* Stored data:

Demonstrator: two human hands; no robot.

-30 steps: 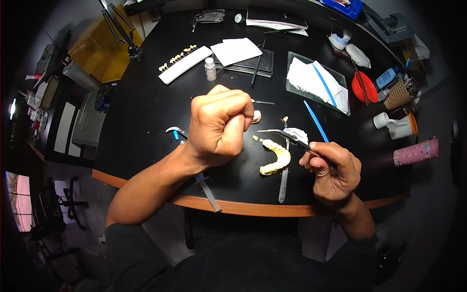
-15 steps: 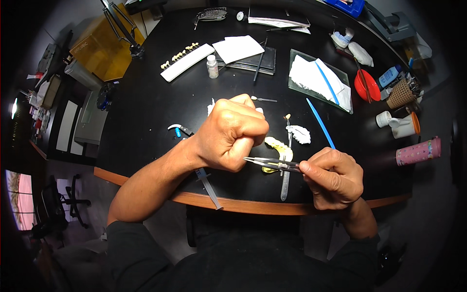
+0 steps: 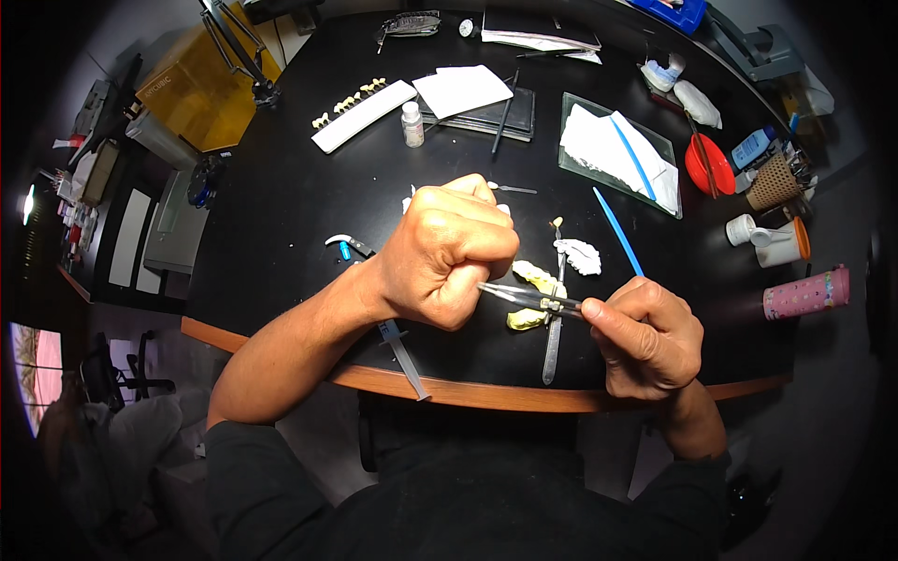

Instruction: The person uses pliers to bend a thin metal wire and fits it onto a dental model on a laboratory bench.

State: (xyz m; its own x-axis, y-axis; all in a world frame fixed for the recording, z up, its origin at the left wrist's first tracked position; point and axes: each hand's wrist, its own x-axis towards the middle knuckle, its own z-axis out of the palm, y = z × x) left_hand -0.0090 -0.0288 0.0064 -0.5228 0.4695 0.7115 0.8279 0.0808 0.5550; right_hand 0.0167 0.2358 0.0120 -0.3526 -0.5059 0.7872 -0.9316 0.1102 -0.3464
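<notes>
My left hand (image 3: 454,252) is closed in a fist above the middle of the table, its back toward me. Whatever its fingers may hold is hidden. My right hand (image 3: 655,341) pinches a pair of dark tweezers (image 3: 535,297) between thumb and fingers. Their pale tips point left and show right by the left fist, overlapping its edge. I cannot tell whether they touch it. Beneath the tweezers lie a yellow curved moulded piece (image 3: 528,320) and a slim metal instrument (image 3: 552,360). A crumpled white piece (image 3: 580,256) rests just beyond.
A blue stick (image 3: 617,229) lies beyond my right hand, and a syringe (image 3: 405,360) by the front edge. Farther back are a small bottle (image 3: 412,126), a white strip holder with tooth-shaped samples (image 3: 363,116), a glass slab (image 3: 572,154) and a red bowl (image 3: 697,173).
The tweezers' tips have risen slightly and the tool has turned a little. My left fist keeps its shape. A blurred person in light clothing has appeared by the chair at the lower left.
</notes>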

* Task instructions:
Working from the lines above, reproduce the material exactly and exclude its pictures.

* Problem solution:
Demonstrator: two human hands; no robot.

-30 steps: 
-15 steps: 
+0 steps: 

Instruction: The person uses pliers to bend a thin metal wire and fits it onto a dental model on a laboratory bench.

State: (xyz m; its own x-axis, y-axis; all in a world frame fixed for the recording, z up, its origin at the left wrist's first tracked position; point and axes: each hand's wrist, its own x-axis towards the middle knuckle, its own z-axis out of the palm, y = z × x) left_hand -0.0090 -0.0288 0.0064 -0.5228 0.4695 0.7115 0.8279 0.0808 0.5550; right_hand 0.0167 0.2358 0.0120 -0.3526 -0.5059 0.7872 -0.9316 0.1102 -0.3464
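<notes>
My left hand (image 3: 454,252) is closed in a fist above the middle of the table, its back toward me. Whatever its fingers may hold is hidden. My right hand (image 3: 655,341) pinches a pair of dark tweezers (image 3: 535,297) between thumb and fingers. Their pale tips point left and show right by the left fist, overlapping its edge. I cannot tell whether they touch it. Beneath the tweezers lie a yellow curved moulded piece (image 3: 528,320) and a slim metal instrument (image 3: 552,360). A crumpled white piece (image 3: 580,256) rests just beyond.
A blue stick (image 3: 617,229) lies beyond my right hand, and a syringe (image 3: 405,360) by the front edge. Farther back are a small bottle (image 3: 412,126), a white strip holder with tooth-shaped samples (image 3: 363,116), a glass slab (image 3: 572,154) and a red bowl (image 3: 697,173).
The tweezers' tips have risen slightly and the tool has turned a little. My left fist keeps its shape. A blurred person in light clothing has appeared by the chair at the lower left.
</notes>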

This exercise has no more to it.